2度目のドラフトを待つ“ヤクルト村上宗隆を三振に斬った男”…東京ガスの153Km右腕・益田武尚の評価が急浮上!
いよいよ2日後に迫ったドラフト会議で、上位指名の可能性がある注目の社会人右腕がいる。東京ガスの益田武尚投手(24)だ。最速153キロ。クライマックスシリーズ・ファイナルステージの直前に行われたヤクルトとの練習試合で、今季日本選手のシーズン最多本塁打記録となる56号をマークした村上宗隆(22)から三振を奪い、さらに注目度がアップした。2年前の北九州市立大4年時には“指名漏れ”した益田は、「ドラフト1位でプロにいきたい」と運命の日を心待ちにしている。
148キロのストレートに村上が振り遅れた
10月8日。CSを前にした神宮球場のネット裏が異様な熱気に包まれていた。
セ・リーグ連覇を果たしたヤクルトのCS前の調整試合として昨年の都市対抗覇者・東京ガスとの練習試合が組まれ、計11球団22人のスカウトが顔を揃えた。お目当ては、東京ガスの先発の益田。ヤクルトの小川GMも熱視線を送っていた。
益田の父親の和毅さんは、地元・福岡の公立校(嘉穂東高)で硬式野球部の監督をしているが、立命館大野球部出身で、元ヤクルトの“名捕手”古田敦也氏とバッテリーを組んでいた。その古田氏が現役時代に本拠地としていた神宮で、益田がドラフト直前にヤクルトを相手に投げるのも何かの奇縁かもしれない。
果たして、この日のハイライトは、初回1死一、二塁のピンチの場面で訪れた。「村神様」こと、4番・村上との対決だった。
変化球が2球外れてボールが先行したが、動揺はない。
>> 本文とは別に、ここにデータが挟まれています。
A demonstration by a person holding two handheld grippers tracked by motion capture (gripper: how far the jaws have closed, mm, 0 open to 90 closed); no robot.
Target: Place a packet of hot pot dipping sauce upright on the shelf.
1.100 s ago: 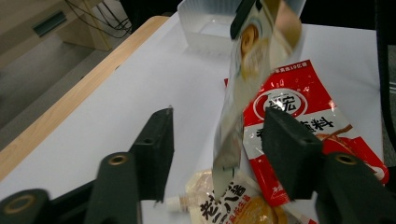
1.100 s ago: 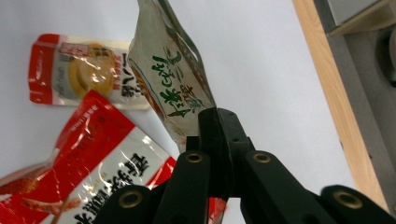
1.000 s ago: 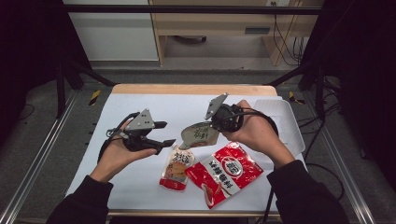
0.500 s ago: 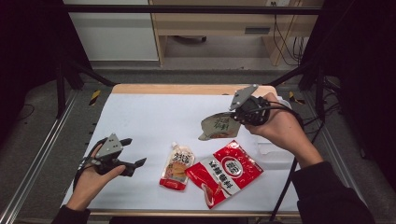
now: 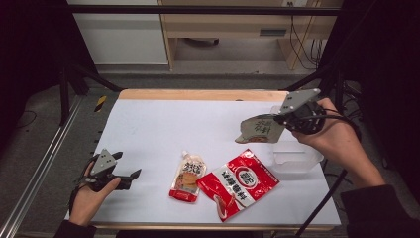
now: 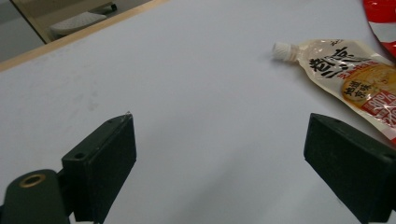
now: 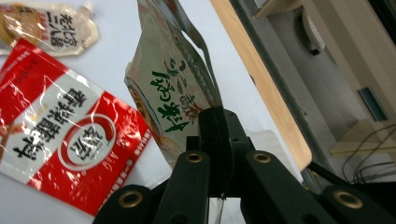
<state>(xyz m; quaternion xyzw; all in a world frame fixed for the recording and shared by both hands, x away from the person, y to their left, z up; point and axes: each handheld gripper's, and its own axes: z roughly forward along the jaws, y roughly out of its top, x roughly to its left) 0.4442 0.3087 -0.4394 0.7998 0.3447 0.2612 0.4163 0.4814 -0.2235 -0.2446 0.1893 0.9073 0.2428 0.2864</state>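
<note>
Silver pouch (image 5: 258,130) pinched in your right claw (image 5: 280,119) above the clear tub (image 5: 296,157), your left claw (image 5: 128,174) spread wide over the white tabletop (image 5: 198,124), red packet (image 5: 238,182) lying flat.

- The table (image 5: 163,124) has a white top with a wooden far edge.
- A spouted pouch (image 5: 187,176) lies flat right of the left fingers (image 5: 132,174).
- A red packet (image 5: 238,182) touches the pouch.
- A clear container (image 5: 297,157) sits below the right fingers.
</note>
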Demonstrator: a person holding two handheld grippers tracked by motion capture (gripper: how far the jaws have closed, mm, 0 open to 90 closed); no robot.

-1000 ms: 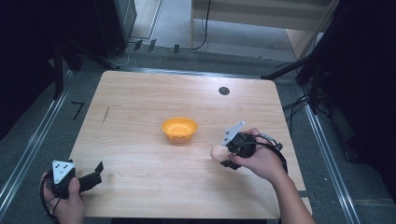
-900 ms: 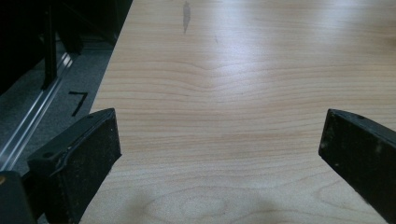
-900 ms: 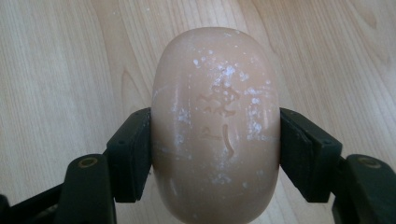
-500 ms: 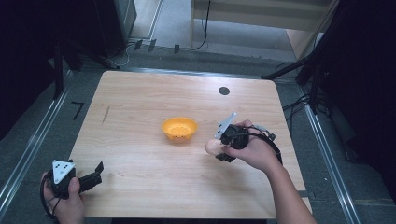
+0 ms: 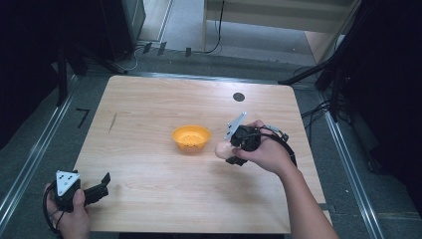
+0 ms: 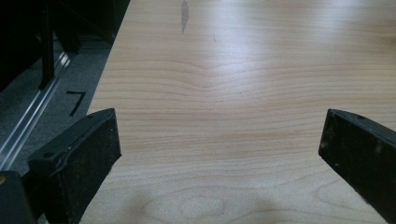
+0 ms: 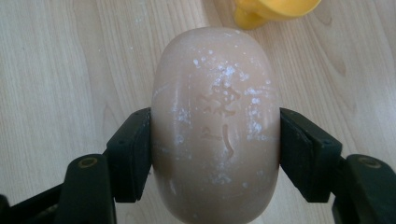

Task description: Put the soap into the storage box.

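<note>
A: Right hand-held gripper (image 7: 215, 154)?
B: Clamped on the tan soap bar (image 7: 215, 126), both sides pinched, just right of the orange bowl (image 5: 191, 137), above the surface (image 5: 149, 109).
A: Left hand-held gripper (image 6: 219, 149)?
B: Spread wide, holding nothing, far from the bowl near the surface's front-left corner.

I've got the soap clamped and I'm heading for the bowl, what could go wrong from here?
The rounded beige soap bar is pinched only at its smooth sides by the right gripper, so it may slip. The small orange plastic bowl looks light, and a low approach could knock it across the wooden table.
</note>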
自慢の真っ直ぐで押した。3球目。球威ある直球に差し込まれたのか、村上はバックネット方向へファウルを打ち上げる。4球目。145キロ直球に振り遅れ、2―2と平行カウントに持ち込んだ。5球目。益田が決めにいった、この日最速の149キロ直球が高めに外れ、フルカウントに。6球目も直球が再びバックネット方向へのファウルとなり、”史上最年少三冠王”にまともなスイングをさせない。
最後は、益田渾身の外角高め148キロの直球に振り遅れ、そのバットは空を切った。ドラフト候補が、日本を代表する4番打者を三振に打ち取り、ネット裏のスカウトがざわつく。
続くオスナも外角148キロ直球で見逃しの三振。セ・リーグ連覇の主軸を力でねじ伏せた。益田は3回で降板。4安打3奪三振1失点の内容で、ドラフト直前のデモンストレーションを終えた。
村上との対決を振り返り「(同じ九州とはいえ、村上とは)高校時代も対決したことがなく、相手は初見だったので…これがシーズン中だったらどうだったか?と、考えてしまう…」などと前置きしつつも、「空振り三振が取れたことは、自信になった」と胸を張った。
ただ、村上の印象を聞かれ「とにかくデカい(笑)。甘くいったらやられると思った(苦笑)」と本音を漏らした。
そして「プロとの対決にワクワクと、自分の投球がどこまで通用するのか、不安と緊張があった。社会人とはスイングスピードが全然違ったけど、真っ直ぐと、カットボール、フォークで空振りを奪えたのが収穫。もっと精度を上げていきたい」と手応えを口にした。
パ・リーグの某幹部スカウトは、「ストレートはナチュラルにシュート回転するが、伸びのあるのが特徴。上位で消えるのは間違いない」などと、太鼓判を押した。
175センチ、85キロと上背はないが、最速153キロのストレートに加え、スライダー、カットボール、スプリット、カーブにツーシームなど、変化球も多彩に操る。スプリットは140キロの高速で、東京ガスOBのオリックス・山岡泰輔の社会人時代よりもスケールは大きいとの評価がある。
セ・リーグの某監督は、益田について「社会人で即戦力と評価しているのは、東芝の吉村貢司郎と益田の2人。もしかしたら単独1位、外れ1位では消えると思う」と断言した。